Results and discussion

Mortality:

No deaths occurred during the whole study

Clinical signs:

other: No test substance related symptoms were observed after administration of 2,000 mg/kg bw. The skin of the animals showed substance related discolorations (by compound) starting on Day 2 in all animals and lasting up to Day 13 of the study on some animals.

Gross pathology:

The animals killed at the end of the observation period showed no macroscopically visible changes.

Applicant's summary and conclusion

Interpretation of results:

GHS criteria not met

Conclusions:

Under the test conditions, the dermal LD50 value for the test substance was found to be >2000 mg/kg bw.

Executive summary:

A study was conducted to assess the acute toxicity of the test substance on rats according to EU Method B.3 and OECD Guideline 402, in compliance with GLP.

The animals (5/sex) were exposed to the test substance at the dose rate of 2,000 mg/kg bw for the period of 24 h. At the end of the dermal exposure period, the bandage was removed and the treated skin area washed with warm water in order to remove any unabsorbed remnants of the test substance. The observation period after the dermal administration lasted for 14 d. Symptoms were recorded twice every day (in the morning and in the afternoon), on weekends and public holidays only once. During this time the animals were weighed weekly. At the end of the observation period the animals were sacrificed by carbon dioxide asphyxiation, dissected and examined for macroscopically visible changes.

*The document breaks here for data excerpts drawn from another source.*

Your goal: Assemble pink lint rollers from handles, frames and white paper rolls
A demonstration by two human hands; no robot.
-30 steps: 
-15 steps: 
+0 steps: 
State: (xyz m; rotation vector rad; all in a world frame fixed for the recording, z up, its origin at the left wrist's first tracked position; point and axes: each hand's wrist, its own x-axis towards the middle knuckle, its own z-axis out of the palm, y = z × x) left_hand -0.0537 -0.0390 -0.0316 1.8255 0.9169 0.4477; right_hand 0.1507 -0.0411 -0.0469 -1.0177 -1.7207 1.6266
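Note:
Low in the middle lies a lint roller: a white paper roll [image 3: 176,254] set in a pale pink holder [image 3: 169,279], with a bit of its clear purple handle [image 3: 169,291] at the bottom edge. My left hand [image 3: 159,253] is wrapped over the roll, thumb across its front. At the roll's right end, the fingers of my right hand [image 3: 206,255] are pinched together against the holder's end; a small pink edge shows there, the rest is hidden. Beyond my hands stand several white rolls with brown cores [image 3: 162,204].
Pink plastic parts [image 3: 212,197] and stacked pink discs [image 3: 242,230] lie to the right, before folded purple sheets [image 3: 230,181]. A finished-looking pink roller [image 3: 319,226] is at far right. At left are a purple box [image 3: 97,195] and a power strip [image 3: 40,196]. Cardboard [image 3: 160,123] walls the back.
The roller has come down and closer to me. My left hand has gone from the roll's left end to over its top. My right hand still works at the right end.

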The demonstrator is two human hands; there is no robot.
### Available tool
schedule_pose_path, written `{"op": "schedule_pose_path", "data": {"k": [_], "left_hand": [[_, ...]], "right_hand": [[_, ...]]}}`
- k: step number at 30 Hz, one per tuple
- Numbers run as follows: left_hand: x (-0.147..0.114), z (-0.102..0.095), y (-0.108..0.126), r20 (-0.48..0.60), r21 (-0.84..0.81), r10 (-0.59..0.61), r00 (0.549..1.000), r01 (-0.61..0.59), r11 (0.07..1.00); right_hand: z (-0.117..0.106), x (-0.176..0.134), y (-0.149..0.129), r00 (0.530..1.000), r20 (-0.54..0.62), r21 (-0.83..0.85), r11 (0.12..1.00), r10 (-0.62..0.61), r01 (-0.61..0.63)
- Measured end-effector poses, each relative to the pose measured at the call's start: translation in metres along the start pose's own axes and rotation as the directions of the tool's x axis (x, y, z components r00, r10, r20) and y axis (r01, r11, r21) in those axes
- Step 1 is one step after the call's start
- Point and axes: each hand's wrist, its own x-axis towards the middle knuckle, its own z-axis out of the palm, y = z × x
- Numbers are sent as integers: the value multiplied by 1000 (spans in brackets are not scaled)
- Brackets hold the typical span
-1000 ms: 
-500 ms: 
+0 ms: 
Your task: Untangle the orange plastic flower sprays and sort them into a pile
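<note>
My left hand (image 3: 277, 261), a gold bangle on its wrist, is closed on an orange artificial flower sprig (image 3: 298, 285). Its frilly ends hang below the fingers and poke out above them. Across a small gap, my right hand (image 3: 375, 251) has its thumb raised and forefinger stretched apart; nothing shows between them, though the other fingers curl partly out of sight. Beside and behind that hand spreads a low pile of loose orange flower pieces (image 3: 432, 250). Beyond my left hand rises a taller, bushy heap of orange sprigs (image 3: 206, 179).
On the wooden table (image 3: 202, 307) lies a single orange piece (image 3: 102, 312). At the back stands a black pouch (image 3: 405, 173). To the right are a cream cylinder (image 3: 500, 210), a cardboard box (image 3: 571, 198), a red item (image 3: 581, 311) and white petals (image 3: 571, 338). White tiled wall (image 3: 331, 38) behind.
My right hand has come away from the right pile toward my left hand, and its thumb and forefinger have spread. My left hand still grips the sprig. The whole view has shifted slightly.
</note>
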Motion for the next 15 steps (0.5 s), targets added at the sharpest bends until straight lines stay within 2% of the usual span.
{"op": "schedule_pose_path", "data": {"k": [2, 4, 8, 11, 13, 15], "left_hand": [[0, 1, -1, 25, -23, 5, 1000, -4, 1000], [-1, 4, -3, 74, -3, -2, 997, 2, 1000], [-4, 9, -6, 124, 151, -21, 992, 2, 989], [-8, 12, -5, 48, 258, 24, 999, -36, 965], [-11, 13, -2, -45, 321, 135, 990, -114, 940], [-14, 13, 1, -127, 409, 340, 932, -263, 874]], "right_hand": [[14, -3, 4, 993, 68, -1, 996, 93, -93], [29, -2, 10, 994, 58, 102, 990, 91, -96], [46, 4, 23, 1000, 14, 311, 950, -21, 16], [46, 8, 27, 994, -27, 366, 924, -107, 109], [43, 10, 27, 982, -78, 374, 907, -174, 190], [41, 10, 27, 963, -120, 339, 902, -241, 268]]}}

No deaths occurred during the whole study. One female animal showed a slight loss of body weight at the end of the study. In the other female and male animals development of body weight was not impaired. No test substance related symptoms were observed after administration of 2,000 mg/kg bw. The skin of the animals showed substance related discolorations (by compound) starting on Day 2 in all animals and lasting up to Day 13 of the study on some animals.

Hence, under the test conditions, the dermal LD50 value for the test substance was found to be >2,000 mg/kg bw.